• YOUR ASSIGNMENT: Whenever a line of the data below holds the string "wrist", copy that line.

• RAW DATA:
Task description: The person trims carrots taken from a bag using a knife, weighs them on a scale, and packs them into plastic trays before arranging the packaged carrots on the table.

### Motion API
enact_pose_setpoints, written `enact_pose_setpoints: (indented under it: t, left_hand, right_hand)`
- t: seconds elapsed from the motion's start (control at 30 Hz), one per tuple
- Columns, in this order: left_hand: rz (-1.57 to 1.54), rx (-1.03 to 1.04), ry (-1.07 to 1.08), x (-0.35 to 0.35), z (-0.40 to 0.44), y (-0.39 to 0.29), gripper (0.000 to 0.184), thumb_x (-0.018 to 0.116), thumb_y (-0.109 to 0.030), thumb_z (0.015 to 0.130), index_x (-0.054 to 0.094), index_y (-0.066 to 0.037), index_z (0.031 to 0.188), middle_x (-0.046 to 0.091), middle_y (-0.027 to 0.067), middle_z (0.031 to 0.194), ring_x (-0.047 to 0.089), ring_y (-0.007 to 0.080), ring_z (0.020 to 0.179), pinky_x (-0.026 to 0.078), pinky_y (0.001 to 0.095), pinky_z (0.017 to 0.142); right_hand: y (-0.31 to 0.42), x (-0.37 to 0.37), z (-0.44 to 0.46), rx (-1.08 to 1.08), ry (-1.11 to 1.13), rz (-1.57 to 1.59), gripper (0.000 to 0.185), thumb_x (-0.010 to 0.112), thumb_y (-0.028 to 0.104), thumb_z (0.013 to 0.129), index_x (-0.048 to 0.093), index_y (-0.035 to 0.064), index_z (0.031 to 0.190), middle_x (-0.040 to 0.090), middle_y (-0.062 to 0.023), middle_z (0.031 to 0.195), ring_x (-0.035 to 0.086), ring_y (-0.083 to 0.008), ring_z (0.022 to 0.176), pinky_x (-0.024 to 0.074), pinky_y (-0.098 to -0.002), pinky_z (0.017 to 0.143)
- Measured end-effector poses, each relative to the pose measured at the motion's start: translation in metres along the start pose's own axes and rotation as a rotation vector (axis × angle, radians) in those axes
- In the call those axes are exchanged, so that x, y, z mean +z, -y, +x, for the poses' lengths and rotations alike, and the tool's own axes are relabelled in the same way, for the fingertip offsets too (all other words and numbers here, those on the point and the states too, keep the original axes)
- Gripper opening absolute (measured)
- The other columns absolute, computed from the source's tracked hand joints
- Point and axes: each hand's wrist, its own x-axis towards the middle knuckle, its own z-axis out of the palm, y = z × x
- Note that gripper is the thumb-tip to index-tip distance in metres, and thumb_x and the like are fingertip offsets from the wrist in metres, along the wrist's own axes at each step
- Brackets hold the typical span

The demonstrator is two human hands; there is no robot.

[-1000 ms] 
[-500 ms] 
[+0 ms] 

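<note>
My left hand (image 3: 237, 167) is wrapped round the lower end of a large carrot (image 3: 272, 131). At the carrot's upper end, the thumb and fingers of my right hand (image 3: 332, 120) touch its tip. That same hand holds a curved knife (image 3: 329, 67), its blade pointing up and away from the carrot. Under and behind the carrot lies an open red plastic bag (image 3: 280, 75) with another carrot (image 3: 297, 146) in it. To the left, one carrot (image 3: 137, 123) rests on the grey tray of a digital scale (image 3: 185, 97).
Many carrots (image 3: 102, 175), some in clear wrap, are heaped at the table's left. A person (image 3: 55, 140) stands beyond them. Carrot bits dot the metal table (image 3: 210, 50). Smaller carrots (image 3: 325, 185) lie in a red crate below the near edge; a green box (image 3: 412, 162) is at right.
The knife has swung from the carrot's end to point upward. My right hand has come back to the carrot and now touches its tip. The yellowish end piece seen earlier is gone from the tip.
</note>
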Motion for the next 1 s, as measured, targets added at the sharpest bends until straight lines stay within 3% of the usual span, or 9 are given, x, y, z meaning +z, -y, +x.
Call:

• OUTPUT:
- Point and axes: each hand's wrist, its own x-axis towards the middle knuckle, its own z-axis out of the palm, y = z × x
- Note that gripper is the thumb-tip to index-tip distance in metres, and thumb_x and the like are fingertip offsets from the wrist in metres, along the wrist's own axes at each step

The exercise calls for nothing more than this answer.